Jeśli odniesiemy natomiast to określenie do postawy życiowej, dobrym złodziejem będzie ten, kto kradnie w imię wyższych celów. Tu łatwiej jest podać przykłady postaci fikcyjnych, takich jak Robin Hood czy Janosik. Obaj okradali bogatych i rozdawali majątek biednym. Nietrudno zgadnąć, że legend o Robin Hoodzie i Janosiku nie wymyślili ludzie majętni. Inaczej ma się sprawa ze złym dobrodziejem. To ktoś, kto jedynie udaje dobrodzieja, a w rzeczywistości kieruje się niskimi pobudkami i partykularnymi celami. Wielu uważa za taką osobę Billa Gatesa – twórcę Microsoftu i współwłaściciela charytatywnej fundacji – która, zdaniem ekspertów, służy unikaniu płacenia podatków, a pozwala na inwestowanie w przemysły farmaceutyczny, tytoniowy, alkoholowy i inne.
Przykładu złego dobrodzieja z Polski nie podam, bo i tak redakcja by mi to wykreśliła, tak jak wykreśla mi wzmianki o polskich politykach, urzędnikach czy przedsiębiorcach, aby uchronić ich przed wytoczeniem mi procesu i późniejszym publicznym upokorzeniem ich przeze mnie na sali sądowej i w mediach.
A teraz będzie zagadka. Złodziejska szajka z Czech specjalizowała się w kradzieżach Skod Octavii.
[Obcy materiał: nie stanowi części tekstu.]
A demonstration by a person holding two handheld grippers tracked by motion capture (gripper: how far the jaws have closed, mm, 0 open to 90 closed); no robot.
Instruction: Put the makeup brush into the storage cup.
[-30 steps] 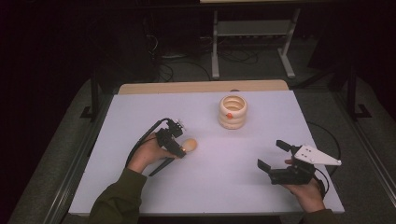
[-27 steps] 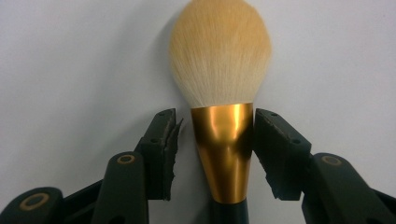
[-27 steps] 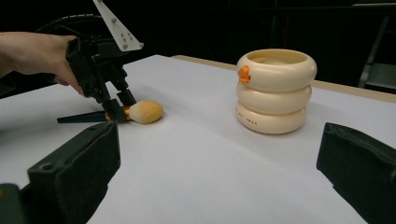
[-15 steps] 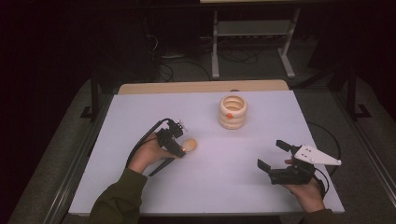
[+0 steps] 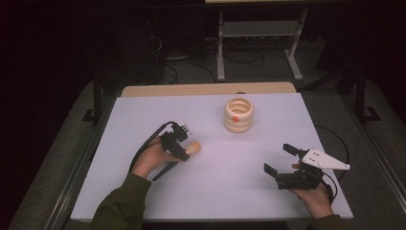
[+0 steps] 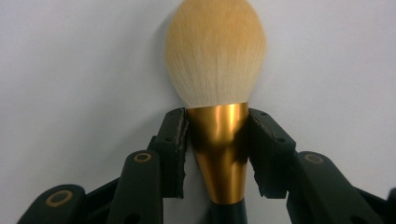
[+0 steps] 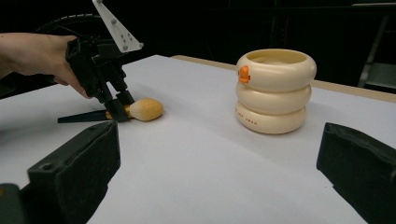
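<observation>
While the left tool (image 6: 218, 140) pinches the gold ferrule of a fluffy tan-bristled makeup brush (image 6: 215, 60) lying on the white counter (image 5: 230, 191), the right tool (image 5: 280, 160) rests spread, well apart from a cream three-ringed stacked holder (image 5: 239, 115).

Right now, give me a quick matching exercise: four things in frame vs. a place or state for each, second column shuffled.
1. makeup brush
2. ringed cream holder
3. left tongs
4. right tongs

a. open, holding nothing
b. lying flat on the white tabletop
c. upright, far side of the table
d. around the gold ferrule

Pairs: 1-b, 2-c, 3-d, 4-a
</observation>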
Kradli po kilka samochodów dziennie, wykonując 30% tamtejszej złodziejskiej normy. Skala ich działań spowodowała, że zanosiło się na długie i skomplikowane śledztwo. Policja nie chciała aresztować ich pojedynczo, żeby nie spłoszyć pozostałych członków gangu. Aby zmniejszyć straty, policjanci zaczęli wykradać skradzione auta złodziejom i oddawać je właścicielom.
I tu pojawia się pytanie: kim stali się czescy policjanci – dobrymi złodziejami czy złymi dobrodziejami? Przed udzieleniem odpowiedzi proszę rozważyć, co by było, gdyby czescy policjanci zamiast okradać złodziei postanowili mordować morderców, gwałcić gwałcicieli albo chuliganić u chuliganów.